**TASK ITEM:** Show every line of the data where the word "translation" can be found.

*** INFORMATION GIVEN Section Begins ***

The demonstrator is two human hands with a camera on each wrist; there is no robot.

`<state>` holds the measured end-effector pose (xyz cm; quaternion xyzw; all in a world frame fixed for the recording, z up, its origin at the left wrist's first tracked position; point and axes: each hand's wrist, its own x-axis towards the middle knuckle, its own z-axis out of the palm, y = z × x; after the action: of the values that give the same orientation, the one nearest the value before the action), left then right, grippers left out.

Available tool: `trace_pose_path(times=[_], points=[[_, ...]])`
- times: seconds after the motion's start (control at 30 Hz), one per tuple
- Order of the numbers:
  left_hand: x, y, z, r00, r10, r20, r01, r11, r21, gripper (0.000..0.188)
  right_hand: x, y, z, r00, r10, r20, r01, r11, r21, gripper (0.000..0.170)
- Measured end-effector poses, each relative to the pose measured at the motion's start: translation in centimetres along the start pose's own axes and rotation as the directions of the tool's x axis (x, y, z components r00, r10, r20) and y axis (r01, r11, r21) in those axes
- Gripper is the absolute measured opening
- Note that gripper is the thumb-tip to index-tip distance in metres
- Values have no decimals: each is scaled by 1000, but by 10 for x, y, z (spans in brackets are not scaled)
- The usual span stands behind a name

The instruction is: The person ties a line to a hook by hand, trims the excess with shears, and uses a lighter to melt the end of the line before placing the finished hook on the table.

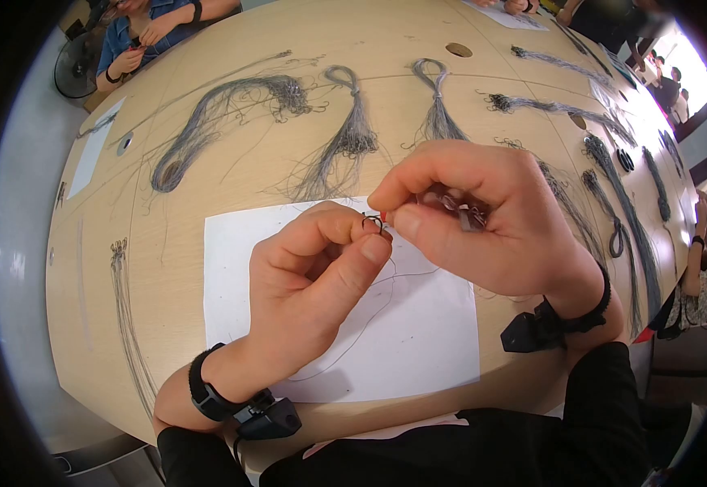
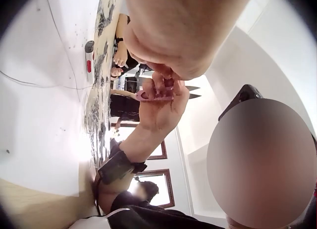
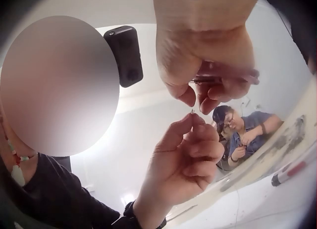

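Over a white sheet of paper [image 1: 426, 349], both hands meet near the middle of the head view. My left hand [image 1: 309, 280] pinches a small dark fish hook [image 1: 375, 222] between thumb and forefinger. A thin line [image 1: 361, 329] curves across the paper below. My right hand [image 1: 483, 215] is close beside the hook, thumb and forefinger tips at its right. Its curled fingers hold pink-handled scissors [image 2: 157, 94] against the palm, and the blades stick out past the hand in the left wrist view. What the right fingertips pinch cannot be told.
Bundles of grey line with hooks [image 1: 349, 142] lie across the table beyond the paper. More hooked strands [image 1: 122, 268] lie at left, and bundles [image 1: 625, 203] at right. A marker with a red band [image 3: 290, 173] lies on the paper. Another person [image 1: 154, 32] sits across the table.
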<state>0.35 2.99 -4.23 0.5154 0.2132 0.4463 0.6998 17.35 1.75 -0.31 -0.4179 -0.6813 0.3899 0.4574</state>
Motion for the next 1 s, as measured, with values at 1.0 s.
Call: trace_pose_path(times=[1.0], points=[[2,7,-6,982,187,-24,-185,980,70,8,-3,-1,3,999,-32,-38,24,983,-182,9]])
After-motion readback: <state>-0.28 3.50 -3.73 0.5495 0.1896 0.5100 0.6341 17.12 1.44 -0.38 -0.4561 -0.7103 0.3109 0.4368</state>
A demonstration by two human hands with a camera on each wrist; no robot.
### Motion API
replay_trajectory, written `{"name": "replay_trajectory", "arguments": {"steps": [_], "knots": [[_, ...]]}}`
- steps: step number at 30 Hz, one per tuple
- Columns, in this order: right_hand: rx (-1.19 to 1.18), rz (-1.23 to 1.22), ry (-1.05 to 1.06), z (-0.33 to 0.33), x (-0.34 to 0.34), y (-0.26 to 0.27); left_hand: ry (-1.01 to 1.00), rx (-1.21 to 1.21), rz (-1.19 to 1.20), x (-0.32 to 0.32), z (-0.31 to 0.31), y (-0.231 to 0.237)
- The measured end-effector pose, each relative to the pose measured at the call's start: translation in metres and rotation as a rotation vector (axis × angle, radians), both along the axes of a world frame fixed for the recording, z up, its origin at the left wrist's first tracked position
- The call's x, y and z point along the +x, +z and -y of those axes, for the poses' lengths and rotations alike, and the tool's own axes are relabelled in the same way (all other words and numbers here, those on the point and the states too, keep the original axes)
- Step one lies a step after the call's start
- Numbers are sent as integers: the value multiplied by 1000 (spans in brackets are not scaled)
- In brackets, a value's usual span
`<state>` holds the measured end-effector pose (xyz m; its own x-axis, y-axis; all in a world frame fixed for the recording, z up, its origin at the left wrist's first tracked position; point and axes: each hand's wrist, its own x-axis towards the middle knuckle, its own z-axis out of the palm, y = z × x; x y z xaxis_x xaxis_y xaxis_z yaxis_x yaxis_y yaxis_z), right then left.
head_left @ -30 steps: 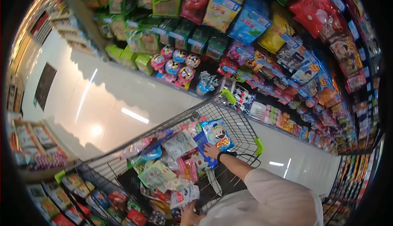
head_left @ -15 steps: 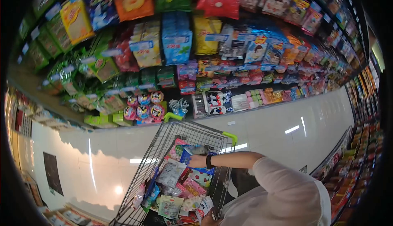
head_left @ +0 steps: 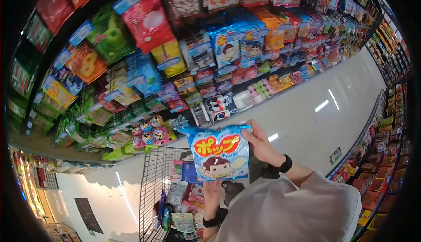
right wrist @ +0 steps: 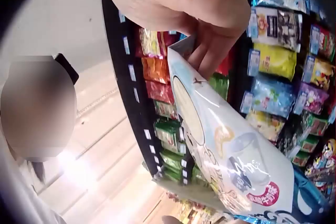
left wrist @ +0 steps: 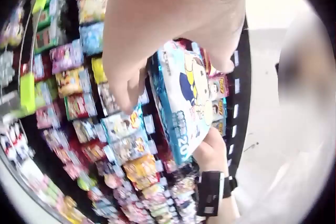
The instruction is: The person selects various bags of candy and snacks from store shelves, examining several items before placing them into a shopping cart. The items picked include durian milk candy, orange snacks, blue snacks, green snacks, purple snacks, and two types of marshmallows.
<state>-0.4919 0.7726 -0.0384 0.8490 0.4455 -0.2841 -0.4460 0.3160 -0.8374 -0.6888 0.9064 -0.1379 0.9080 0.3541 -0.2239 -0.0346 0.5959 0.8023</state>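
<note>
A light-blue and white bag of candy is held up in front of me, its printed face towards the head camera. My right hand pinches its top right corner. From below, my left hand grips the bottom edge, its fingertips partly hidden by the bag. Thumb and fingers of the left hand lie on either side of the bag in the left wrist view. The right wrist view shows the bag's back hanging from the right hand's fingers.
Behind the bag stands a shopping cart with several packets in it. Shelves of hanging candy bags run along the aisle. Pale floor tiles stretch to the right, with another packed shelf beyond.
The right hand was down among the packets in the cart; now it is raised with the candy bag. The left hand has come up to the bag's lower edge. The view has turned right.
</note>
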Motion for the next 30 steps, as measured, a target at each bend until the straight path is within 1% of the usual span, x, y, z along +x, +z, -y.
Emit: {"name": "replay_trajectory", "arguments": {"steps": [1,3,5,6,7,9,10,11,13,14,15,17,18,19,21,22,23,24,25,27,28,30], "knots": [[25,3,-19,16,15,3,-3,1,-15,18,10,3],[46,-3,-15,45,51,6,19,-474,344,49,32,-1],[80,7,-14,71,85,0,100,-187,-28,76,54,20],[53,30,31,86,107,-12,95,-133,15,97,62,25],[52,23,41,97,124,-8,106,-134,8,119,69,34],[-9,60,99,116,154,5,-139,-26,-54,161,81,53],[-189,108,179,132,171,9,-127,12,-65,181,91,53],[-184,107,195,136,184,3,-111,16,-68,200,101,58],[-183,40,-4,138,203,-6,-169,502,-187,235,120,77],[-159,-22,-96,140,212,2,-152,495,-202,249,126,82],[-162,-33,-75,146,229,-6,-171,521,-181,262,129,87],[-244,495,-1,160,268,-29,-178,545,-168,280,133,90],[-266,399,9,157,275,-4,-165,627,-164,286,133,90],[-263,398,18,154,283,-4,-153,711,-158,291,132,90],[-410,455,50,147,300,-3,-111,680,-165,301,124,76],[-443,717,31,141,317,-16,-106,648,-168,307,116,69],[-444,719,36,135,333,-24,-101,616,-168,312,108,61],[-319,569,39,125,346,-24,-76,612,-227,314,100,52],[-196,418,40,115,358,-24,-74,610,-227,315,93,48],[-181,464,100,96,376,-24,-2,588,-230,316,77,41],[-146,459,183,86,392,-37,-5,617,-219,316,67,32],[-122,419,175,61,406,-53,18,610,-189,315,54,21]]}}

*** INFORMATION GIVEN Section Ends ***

**ANSWER SPACE:**
- Measured end-effector poses, each relative to the pose measured at the motion's start: translation in centimetres along the start pose's own axes and rotation as the directions of the tool's x axis (x, y, z components r00, r10, r20) and y axis (r01, r11, r21) in those axes
- The measured end-effector pose, each relative to the pose measured at the call's start: translation in metres and rotation as a rotation vector (axis × angle, radians), both along the axes of a world frame fixed for the recording, z up, its origin at the left wrist's first tracked position

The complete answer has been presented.